* TASK DESCRIPTION: The listing below should be reproduced exactly, with the pictures omitted.
:::::
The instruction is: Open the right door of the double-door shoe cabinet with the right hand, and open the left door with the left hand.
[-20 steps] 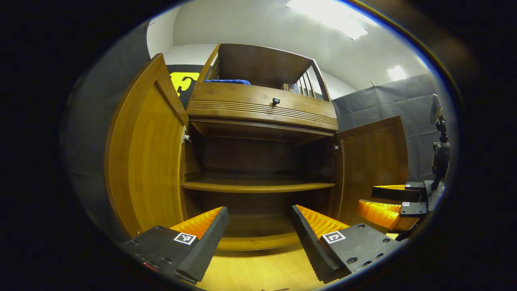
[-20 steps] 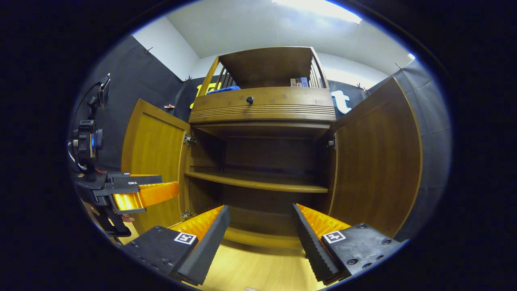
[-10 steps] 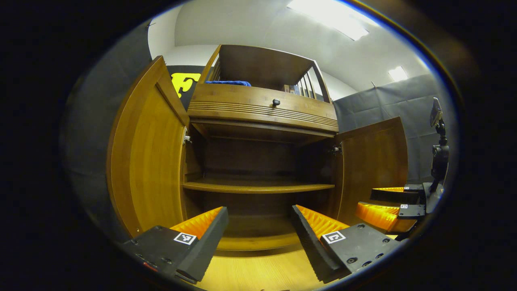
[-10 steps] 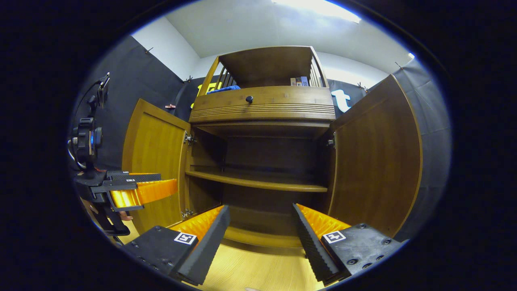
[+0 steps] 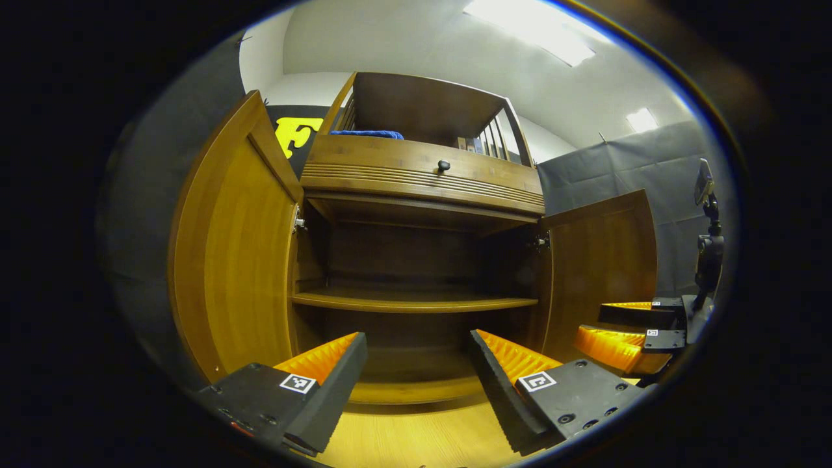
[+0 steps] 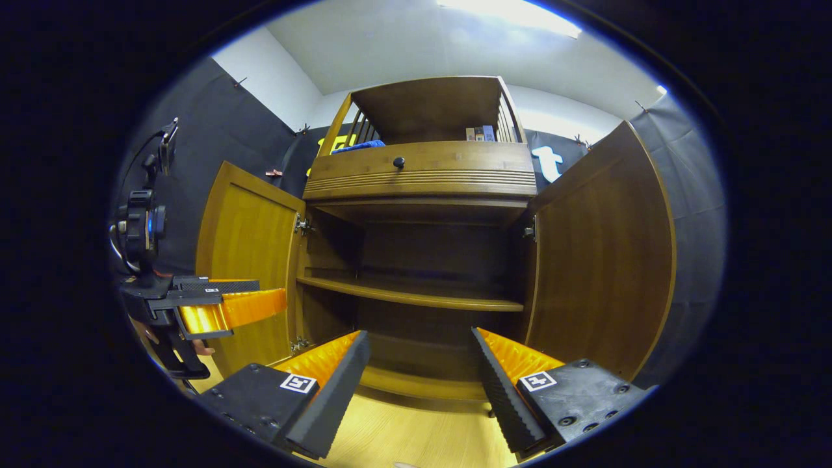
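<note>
The wooden shoe cabinet [image 5: 416, 175] stands in front of me with both doors swung wide. Its left door [image 5: 237, 253] and right door [image 5: 601, 266] stick out toward me; in the right gripper view the left door [image 6: 250, 260] and right door [image 6: 601, 253] do the same. Inside, a shelf [image 5: 413, 301] crosses a dark interior. My left gripper [image 5: 416, 364] is open, low before the cabinet, holding nothing. My right gripper [image 6: 419, 364] is open too, with nothing between its fingers. The right gripper [image 5: 624, 331] appears beside the right door, and the left gripper [image 6: 221, 305] hangs before the left door.
A drawer with a dark knob [image 5: 443, 166] sits above the doors, under an open top shelf with a blue cloth [image 5: 367, 134] and small boxes [image 6: 481, 132]. Pale wooden floor [image 5: 416, 435] lies below. Black cloth walls [image 5: 669, 169] surround the cabinet.
Almost nothing has moved; both views have shifted very slightly and the doors stay wide open.
</note>
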`<state>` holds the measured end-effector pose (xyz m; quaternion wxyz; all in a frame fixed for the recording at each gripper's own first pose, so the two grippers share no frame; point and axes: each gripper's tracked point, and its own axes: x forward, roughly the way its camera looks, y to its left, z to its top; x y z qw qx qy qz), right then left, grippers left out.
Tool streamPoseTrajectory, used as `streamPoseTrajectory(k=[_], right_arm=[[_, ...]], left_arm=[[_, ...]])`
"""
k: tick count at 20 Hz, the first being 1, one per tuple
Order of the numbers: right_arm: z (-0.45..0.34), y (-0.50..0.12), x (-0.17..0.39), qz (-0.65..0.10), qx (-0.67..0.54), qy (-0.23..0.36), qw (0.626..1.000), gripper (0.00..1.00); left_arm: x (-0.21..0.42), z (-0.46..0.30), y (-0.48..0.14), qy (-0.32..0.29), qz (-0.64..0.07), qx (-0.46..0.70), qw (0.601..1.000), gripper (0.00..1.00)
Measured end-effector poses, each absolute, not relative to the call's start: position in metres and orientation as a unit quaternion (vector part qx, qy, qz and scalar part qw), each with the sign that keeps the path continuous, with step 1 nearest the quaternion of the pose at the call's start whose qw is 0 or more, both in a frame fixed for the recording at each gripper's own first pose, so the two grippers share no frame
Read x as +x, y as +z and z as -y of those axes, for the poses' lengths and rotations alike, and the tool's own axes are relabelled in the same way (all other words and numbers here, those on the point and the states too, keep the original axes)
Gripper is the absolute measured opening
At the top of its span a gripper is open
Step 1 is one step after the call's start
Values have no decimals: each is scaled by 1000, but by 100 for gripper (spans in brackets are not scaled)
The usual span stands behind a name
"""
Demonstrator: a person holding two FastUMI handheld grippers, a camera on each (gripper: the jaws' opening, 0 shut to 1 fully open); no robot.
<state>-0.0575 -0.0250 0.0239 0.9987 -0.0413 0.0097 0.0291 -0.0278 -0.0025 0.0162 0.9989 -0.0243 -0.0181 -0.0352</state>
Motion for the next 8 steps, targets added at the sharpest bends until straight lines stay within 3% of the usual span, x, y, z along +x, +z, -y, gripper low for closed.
streamPoseTrajectory(k=[8], right_arm=[[34, 27, -62, -5, -50, 24, 998, 98]], left_arm=[[-24, 15, 16, -40, 16, -22, 999, 97]])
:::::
* TASK RESULT:
The instruction is: Open the right door of the double-door shoe cabinet with the right hand, and open the left door with the left hand.
[-20 steps] 
[-20 steps] 
[-10 steps] 
[-10 steps] 
[+0 steps] 
[+0 steps] 
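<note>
The wooden shoe cabinet [image 5: 416, 175] stands in front of me with both doors swung wide. Its left door [image 5: 237, 253] and right door [image 5: 601, 266] stick out toward me; in the right gripper view the left door [image 6: 250, 260] and right door [image 6: 601, 253] do the same. Inside, a shelf [image 5: 413, 301] crosses a dark interior. My left gripper [image 5: 416, 364] is open, low before the cabinet, holding nothing. My right gripper [image 6: 419, 364] is open too, with nothing between its fingers. The right gripper [image 5: 624, 331] appears beside the right door, and the left gripper [image 6: 221, 305] hangs before the left door.
A drawer with a dark knob [image 5: 443, 166] sits above the doors, under an open top shelf with a blue cloth [image 5: 367, 134] and small boxes [image 6: 481, 132]. Pale wooden floor [image 5: 416, 435] lies below. Black cloth walls [image 5: 669, 169] surround the cabinet.
Almost nothing has moved; both views have shifted very slightly and the doors stay wide open.
</note>
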`<state>` holds the measured end-effector pose (xyz m; quaternion wxyz; all in a frame fixed for the recording at each gripper's own first pose, so the two grippers share no frame; point and axes: each gripper's tracked point, and its own axes: x forward, roughly the way its camera looks, y to its left, z to its top; x y z qw qx qy qz), right then left, grippers left out.
Tool streamPoseTrajectory, used as `streamPoseTrajectory(k=[_], right_arm=[[_, ...]], left_arm=[[_, ...]])`
"""
k: tick count at 20 Hz, the first being 1, one per tuple
Order of the numbers: right_arm: z (-0.45..0.34), y (-0.50..0.12), x (-0.17..0.39), qz (-0.65..0.10), qx (-0.67..0.54), qy (-0.23..0.36), qw (0.626..1.000), gripper (0.00..1.00); left_arm: x (-0.21..0.42), z (-0.46..0.30), y (-0.48..0.14), qy (-0.32..0.29), qz (-0.64..0.07), qx (-0.46..0.70), qw (0.601..1.000), gripper (0.00..1.00)
Measured end-effector poses, each absolute, not relative to the call's start: position in metres and orientation as a unit quaternion (vector part qx, qy, qz and scalar part qw), each with the sign that keeps the path continuous, with step 1 nearest the quaternion of the pose at the call's start whose qw is 0 or more, both in a frame fixed for the recording at each gripper's own first pose, so the two grippers share no frame
Read x as +x, y as +z and z as -y of those axes, for the poses' lengths and rotations alike, and the tool's own axes are relabelled in the same way (all other words and numbers here, those on the point and the states too, keep the original axes)
Gripper is the absolute measured opening
At the top of its span a gripper is open
Step 1 is one step after the call's start
Values have no decimals: each is scaled by 1000, but by 100 for gripper (spans in brackets are not scaled)
The usual span stands behind a name
"""
Demonstrator: a person holding two FastUMI handheld grippers, a camera on each (gripper: the jaws' opening, 0 shut to 1 fully open); no robot.
<state>-0.0575 -0.0250 0.0239 0.9987 -0.0413 0.0097 0.0291 -0.0278 -0.0025 0.0162 0.9989 -0.0243 -0.0181 -0.0352</state>
Motion for the next 8 steps, targets added at the sharpest bends until straight lines stay within 3% of the usual span, x, y, z along +x, +z, -y, gripper low for closed.
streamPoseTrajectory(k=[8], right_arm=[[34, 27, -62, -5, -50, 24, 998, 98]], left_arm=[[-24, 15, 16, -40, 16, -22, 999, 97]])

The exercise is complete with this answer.